Hello all,

we were having the same issues with groomer taking up to 12 hours for large files. I had a look at the code and saw it was only using the single core. I changed the code to split the fastq input into multiple file parts and process it in parallel and reassemble the results. It also reassembles the aggregator data (which prints the final summary).

For using 8 cores we saw a 7x  improvement. Naturally the data-output is identical. One limitation is that it does not support fastq that has multiple lines per single sequence.
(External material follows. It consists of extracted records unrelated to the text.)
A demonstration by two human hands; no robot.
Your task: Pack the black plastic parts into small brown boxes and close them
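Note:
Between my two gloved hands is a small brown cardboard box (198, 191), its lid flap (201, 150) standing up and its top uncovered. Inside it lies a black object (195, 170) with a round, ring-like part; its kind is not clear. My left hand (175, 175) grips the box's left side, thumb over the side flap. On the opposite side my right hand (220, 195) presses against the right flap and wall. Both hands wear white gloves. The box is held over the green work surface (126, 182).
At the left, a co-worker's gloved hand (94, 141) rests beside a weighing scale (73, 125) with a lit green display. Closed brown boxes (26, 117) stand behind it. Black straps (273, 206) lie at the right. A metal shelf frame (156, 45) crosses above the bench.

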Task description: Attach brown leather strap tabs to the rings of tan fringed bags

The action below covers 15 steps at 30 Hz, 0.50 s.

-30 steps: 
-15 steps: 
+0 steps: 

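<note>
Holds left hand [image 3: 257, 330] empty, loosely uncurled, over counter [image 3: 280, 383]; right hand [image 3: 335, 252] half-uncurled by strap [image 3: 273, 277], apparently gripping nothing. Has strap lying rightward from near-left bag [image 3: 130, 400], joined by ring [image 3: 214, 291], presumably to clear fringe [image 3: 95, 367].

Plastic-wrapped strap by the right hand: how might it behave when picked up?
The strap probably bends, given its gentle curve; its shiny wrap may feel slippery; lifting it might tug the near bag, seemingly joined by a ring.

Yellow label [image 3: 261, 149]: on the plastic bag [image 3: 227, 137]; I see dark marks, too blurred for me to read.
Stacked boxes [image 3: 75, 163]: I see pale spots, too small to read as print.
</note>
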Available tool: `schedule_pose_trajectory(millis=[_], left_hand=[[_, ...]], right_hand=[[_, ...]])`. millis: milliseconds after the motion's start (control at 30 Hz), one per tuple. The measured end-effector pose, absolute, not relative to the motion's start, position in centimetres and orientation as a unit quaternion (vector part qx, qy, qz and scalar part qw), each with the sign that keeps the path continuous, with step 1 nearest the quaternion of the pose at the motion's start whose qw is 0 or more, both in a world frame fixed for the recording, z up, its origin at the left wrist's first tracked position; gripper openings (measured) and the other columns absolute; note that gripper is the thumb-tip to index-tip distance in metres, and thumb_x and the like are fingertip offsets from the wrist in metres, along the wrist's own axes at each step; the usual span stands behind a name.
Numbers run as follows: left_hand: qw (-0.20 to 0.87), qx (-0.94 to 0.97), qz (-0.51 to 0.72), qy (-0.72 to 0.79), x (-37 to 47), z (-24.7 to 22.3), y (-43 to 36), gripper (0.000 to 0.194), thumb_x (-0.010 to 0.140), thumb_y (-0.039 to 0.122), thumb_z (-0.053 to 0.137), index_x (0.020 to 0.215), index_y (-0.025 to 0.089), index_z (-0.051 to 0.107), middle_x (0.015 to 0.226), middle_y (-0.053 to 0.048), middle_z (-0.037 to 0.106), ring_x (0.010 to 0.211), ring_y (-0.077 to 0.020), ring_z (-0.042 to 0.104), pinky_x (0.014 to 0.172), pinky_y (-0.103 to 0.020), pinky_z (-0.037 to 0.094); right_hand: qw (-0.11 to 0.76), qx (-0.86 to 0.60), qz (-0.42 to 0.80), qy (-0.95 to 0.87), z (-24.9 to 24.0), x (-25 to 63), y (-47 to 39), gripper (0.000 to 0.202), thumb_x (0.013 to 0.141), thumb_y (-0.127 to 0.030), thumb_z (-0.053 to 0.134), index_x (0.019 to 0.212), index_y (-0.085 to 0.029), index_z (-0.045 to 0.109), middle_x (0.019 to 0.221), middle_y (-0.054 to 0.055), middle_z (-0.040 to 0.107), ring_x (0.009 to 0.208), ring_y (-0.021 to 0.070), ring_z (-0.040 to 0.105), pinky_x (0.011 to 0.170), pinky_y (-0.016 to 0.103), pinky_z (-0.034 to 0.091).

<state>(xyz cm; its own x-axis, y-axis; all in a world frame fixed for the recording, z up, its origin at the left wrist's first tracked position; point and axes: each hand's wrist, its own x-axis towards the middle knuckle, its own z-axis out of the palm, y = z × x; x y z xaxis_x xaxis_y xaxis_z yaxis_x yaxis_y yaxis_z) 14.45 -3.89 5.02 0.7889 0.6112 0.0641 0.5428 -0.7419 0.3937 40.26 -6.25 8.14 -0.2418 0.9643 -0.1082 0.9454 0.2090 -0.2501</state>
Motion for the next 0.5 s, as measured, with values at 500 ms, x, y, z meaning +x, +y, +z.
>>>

I have read that this practice is discouraged anyway as it was problematic (though it was in the original spec) and I haven't seen this occur in our data so far.

I believe there is still room to improve as the Python readLine has suboptimal performance as it will do too much file I/O without enough buffering.

I'm new to bioinformatics, though i come from a history of R&D comp eng. If anyone is at the Chicago Galaxy conference, you can talk to Warren Kaplan about this. I can provide the code.

regards
Kenny

------
Bioinformatics Architect
Garvan Institute

On Wed, Jul 25, 2012 at 5:54 AM, Langhorst, Brad <Langhorst@neb.com> wrote:
galaxy just wraps existing tools...  so it's probably not galaxy that is slow per se, but the fastqgroomer too.  Each tool has its own performance characteristics.

I don't use fastqgroomer, so I don't know how it can be expected to perform.

Are you sure you need it?

If you know that your error is scaled in sanger units (iontorrent and casava  1.8 fastqs are), then you may not.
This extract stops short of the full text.